Many commercial fishers will be sitting idle this summer following a federal government announcement shutting nearly 60 percent of this year’s salmon fishing season in a desperate effort to save critically endangered salmon stocks. Ottawa also plans to buy back commercial salmon fishing licenses.
Many Pacific salmon runs are verging on collapse due to the impacts of overfishing, climate change, open-pen factory fish farms and habitat destruction.
Last year saw the lowest global salmon catch since 1982, according to the North Pacific Anadromous Fish Commission, an international organization protecting wild salmon and other fish.
The Department of Fisheries and Oceans (DFO) also plans to close all commercial harvesting on Yukon salmon rivers and reduce recreational fisheries in both the Yukon and BC.
DFO says that many BC coastal fisheries are unlikely to reopen to commercial harvesting for years in an attempt to revive the province’s dwindling salmon populations.
“No fisheries minister wants to make these kinds of decisions, because they’re very difficult and impact people’s livelihoods,” Fisheries Minister Bernadette Jordan said in a story reported by the National Observer. “(But) no fisheries minister wants to be the minister when the stock collapses, and that’s where we are right now with Pacific salmon.”
Ottawa wants to reduce the size of the fleet. In 2019, the federal government issued 1,582 commercial fishing licenses for West Coast salmon.
DFO is creating a program to buy back licenses at market value from commercial fishers. A report released this spring by United Fish and Allied Workers Union (UFAWU-Unifor) says many commercial harvesters are nearing retirement and struggling to make ends meet after years of poor catches.

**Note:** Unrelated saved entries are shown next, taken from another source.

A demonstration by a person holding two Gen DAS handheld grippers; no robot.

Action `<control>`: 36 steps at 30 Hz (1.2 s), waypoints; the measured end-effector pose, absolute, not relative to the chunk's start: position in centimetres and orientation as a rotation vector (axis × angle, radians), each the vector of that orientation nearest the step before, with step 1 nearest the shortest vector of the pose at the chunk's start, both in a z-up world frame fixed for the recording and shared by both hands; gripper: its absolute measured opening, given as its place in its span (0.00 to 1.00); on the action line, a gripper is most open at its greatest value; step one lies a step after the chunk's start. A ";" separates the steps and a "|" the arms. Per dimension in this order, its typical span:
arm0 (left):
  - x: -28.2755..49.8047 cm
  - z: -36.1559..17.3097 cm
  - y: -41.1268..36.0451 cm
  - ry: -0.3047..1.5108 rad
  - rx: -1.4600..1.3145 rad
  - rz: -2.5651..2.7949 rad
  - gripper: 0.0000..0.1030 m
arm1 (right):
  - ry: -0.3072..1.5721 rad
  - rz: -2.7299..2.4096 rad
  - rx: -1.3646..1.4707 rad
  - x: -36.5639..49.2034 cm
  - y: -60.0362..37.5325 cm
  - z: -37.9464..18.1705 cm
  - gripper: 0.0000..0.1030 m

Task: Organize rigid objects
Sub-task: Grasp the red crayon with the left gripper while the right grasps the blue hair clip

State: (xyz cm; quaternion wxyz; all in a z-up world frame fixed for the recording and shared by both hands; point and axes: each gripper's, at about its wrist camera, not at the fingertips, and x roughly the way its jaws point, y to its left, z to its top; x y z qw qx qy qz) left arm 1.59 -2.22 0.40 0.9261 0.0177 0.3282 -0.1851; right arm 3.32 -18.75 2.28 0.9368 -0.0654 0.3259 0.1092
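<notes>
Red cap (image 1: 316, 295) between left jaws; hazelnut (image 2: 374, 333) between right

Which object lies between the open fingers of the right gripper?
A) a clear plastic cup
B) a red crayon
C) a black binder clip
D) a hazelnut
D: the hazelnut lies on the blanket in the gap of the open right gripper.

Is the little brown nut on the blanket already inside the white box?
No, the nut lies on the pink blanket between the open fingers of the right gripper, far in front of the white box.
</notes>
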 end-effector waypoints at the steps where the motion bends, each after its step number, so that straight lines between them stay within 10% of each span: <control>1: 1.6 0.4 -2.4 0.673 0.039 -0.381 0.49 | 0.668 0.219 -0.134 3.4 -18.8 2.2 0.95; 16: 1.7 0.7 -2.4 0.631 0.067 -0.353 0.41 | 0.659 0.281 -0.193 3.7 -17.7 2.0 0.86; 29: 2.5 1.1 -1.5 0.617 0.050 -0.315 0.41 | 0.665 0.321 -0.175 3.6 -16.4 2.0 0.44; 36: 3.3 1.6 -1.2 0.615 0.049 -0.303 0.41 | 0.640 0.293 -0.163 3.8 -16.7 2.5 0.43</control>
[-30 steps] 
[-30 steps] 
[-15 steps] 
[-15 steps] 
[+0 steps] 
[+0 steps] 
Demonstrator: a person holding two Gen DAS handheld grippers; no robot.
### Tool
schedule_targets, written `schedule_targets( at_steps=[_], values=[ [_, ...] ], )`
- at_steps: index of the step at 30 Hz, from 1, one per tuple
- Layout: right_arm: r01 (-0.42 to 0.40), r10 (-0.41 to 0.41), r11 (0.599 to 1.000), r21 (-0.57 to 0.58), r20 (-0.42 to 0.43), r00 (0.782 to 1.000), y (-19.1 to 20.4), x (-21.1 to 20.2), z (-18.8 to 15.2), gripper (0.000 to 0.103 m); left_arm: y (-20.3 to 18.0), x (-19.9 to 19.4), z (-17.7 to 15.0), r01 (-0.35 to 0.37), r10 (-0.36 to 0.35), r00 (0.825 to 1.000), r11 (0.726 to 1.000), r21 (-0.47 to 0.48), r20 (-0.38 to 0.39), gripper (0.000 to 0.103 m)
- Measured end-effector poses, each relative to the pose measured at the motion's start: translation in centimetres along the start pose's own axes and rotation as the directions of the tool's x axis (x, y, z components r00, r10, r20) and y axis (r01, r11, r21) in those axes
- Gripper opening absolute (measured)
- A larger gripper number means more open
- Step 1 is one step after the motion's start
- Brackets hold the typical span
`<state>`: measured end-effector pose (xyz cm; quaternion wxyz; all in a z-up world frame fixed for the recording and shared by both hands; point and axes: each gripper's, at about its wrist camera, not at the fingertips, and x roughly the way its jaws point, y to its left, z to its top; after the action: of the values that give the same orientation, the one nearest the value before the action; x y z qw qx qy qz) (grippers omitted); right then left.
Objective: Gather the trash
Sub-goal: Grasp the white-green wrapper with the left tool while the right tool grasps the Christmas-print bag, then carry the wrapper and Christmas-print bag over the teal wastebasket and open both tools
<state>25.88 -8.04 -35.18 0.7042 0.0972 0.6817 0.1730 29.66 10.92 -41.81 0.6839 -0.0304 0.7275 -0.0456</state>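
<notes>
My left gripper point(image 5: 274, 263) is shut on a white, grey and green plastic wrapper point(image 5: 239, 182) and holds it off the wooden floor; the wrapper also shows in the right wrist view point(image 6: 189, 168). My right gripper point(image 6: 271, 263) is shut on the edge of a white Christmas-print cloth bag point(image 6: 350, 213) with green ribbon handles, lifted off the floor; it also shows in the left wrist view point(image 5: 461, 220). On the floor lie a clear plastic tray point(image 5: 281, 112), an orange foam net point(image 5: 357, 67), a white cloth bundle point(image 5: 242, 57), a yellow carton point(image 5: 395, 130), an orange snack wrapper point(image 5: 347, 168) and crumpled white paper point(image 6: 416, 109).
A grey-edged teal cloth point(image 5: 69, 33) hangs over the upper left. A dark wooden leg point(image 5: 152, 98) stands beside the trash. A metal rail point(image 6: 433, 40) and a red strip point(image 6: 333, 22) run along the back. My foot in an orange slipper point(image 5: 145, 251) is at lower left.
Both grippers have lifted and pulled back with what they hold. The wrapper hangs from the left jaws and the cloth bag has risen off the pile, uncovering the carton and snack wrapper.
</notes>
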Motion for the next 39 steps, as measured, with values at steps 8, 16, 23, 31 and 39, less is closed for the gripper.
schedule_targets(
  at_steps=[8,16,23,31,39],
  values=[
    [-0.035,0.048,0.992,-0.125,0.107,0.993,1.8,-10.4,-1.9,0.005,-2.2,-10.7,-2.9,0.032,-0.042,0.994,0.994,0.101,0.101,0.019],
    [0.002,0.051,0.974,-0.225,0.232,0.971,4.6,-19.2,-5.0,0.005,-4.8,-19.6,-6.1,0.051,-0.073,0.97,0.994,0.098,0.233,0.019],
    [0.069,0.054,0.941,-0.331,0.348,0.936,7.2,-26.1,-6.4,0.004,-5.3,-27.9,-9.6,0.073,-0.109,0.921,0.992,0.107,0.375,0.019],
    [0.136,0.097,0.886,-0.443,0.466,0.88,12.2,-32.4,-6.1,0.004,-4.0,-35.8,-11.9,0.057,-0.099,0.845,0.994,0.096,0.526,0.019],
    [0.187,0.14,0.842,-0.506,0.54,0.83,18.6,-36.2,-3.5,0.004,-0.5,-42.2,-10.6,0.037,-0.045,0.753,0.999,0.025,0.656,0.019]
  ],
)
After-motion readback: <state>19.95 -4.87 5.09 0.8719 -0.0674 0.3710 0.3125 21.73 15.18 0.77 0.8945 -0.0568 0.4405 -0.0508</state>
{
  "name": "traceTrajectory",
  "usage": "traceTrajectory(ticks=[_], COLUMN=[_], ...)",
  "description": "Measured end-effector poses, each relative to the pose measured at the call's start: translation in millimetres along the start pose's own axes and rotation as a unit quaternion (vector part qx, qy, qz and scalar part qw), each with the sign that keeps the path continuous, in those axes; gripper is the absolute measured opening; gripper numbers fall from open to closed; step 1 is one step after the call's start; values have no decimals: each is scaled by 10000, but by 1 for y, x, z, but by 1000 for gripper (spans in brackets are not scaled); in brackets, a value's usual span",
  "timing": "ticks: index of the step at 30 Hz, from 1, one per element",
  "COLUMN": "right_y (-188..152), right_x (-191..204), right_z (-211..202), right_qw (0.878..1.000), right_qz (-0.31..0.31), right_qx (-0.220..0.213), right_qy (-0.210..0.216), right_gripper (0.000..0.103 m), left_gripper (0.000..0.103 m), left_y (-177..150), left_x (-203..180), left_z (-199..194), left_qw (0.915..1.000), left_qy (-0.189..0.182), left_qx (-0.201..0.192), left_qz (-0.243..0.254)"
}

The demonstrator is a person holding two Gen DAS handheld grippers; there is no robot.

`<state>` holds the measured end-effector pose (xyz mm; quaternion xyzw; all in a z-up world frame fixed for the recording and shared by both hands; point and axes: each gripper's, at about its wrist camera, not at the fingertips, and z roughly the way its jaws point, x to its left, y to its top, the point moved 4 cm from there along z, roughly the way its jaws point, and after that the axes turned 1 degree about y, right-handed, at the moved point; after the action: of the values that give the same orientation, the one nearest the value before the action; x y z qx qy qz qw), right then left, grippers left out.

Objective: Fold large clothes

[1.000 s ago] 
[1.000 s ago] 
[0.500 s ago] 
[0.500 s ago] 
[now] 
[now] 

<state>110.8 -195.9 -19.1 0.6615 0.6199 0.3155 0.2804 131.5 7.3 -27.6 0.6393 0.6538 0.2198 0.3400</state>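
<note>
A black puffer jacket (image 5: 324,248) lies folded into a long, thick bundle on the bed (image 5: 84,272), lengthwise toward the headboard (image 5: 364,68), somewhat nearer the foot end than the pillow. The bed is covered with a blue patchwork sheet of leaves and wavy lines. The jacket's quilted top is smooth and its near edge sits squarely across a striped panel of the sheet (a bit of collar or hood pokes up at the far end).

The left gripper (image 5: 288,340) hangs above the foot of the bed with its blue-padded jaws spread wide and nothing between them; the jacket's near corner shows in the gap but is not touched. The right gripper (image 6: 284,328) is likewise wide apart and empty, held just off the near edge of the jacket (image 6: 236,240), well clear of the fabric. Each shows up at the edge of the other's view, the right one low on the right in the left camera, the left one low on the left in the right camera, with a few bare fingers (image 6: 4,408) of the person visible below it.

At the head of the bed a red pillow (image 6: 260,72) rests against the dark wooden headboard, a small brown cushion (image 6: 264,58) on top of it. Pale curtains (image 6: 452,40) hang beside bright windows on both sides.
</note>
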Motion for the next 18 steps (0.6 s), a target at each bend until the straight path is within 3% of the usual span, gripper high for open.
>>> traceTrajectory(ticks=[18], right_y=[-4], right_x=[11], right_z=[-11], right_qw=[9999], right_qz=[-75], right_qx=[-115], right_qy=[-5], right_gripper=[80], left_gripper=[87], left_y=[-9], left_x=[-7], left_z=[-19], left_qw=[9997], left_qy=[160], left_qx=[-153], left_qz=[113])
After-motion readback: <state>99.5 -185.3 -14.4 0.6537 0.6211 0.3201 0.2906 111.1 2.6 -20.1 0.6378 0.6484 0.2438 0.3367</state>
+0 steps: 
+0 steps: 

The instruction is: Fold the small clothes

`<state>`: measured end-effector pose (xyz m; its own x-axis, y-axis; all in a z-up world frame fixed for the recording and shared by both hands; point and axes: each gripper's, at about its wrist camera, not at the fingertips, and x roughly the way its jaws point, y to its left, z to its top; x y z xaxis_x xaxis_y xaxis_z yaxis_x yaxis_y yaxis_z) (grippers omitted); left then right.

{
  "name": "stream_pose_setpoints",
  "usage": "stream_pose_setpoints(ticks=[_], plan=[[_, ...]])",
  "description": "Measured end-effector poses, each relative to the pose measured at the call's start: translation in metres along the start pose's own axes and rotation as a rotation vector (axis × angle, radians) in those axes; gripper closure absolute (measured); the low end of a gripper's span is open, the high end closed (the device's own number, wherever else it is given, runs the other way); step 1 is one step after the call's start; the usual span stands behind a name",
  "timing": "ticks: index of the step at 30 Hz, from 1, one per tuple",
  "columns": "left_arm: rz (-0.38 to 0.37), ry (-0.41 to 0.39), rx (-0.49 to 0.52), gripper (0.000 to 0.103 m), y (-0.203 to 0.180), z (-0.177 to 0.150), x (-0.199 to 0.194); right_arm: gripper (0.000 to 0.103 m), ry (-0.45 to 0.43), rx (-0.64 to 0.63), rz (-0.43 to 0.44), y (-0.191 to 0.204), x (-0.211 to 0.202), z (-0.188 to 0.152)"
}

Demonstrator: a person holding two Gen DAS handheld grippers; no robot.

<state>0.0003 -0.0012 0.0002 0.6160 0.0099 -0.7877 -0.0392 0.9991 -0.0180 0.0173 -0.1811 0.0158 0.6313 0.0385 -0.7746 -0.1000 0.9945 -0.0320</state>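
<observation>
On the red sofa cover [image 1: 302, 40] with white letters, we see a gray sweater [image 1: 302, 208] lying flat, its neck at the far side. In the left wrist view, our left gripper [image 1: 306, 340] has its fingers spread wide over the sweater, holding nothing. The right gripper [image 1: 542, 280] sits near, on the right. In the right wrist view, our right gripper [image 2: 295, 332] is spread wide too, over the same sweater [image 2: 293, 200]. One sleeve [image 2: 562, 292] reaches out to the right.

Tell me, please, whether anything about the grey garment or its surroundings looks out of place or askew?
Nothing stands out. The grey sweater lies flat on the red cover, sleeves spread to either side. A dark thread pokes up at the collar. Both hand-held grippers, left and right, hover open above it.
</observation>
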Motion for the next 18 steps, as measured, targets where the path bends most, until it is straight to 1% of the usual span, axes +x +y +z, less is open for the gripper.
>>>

UFAWU-Unifor says cutting the season is going to hurt their members. “Today’s closure announcements are deeply concerning. The abruptness of the announcement, and lack of transparency for how these specific closures were decided, have blindsided harvesters,” the UFAWU-Unifor Business Agent Emily Orr said in a news release. “If harvesters are going to be squeezed out of salmon fisheries, the people who earn their livings from those fisheries need to be compensated.”
However, many people concerned about the fate of West Coast salmon say it’s a painful but necessary step. First Nations communities hold 127 communal commercial fishing licenses and will also be hit by the closures. However, they will have the option of shifting to less damaging salmon fishing techniques or using licenses to catch other healthier commercial species, like halibut.
“Some First Nations do harvest commercially, but they’re coming to the realization that something needs to be done to preserve our stocks,” said Chief Dalton Silver, fisheries representative for the Union of B.C. Indian Chiefs. “I think a lot of our people would feel better if there was a complete halt to the commercial aspect of the fishery (to) allow the stocks to rebuild.”
Silver added that fisheries management also needs an overhaul to better integrate indigenous knowledge.
“I’ve always said that if (Indigenous people) were involved from the very beginning, upon contact, with the management of our resources, we’d all be in a lot better place today.”
Aaron Hill, executive director of Watershed Watch, is calling it a ”collective failure of all of us to manage our salmon and fisheries better over the last decades (to) avoid such drastic measures and their social and economic consequences.”
Hill also believes we need to get much smarter at managing the fishery. That means banning destructive fishing methods like seining and gillnetting and transitioning what remains of the commercial fleet toward more sustainable harvesting techniques such as trolling with hook and line. He says it will not only make the fishery more ecologically sound but also add value to fish.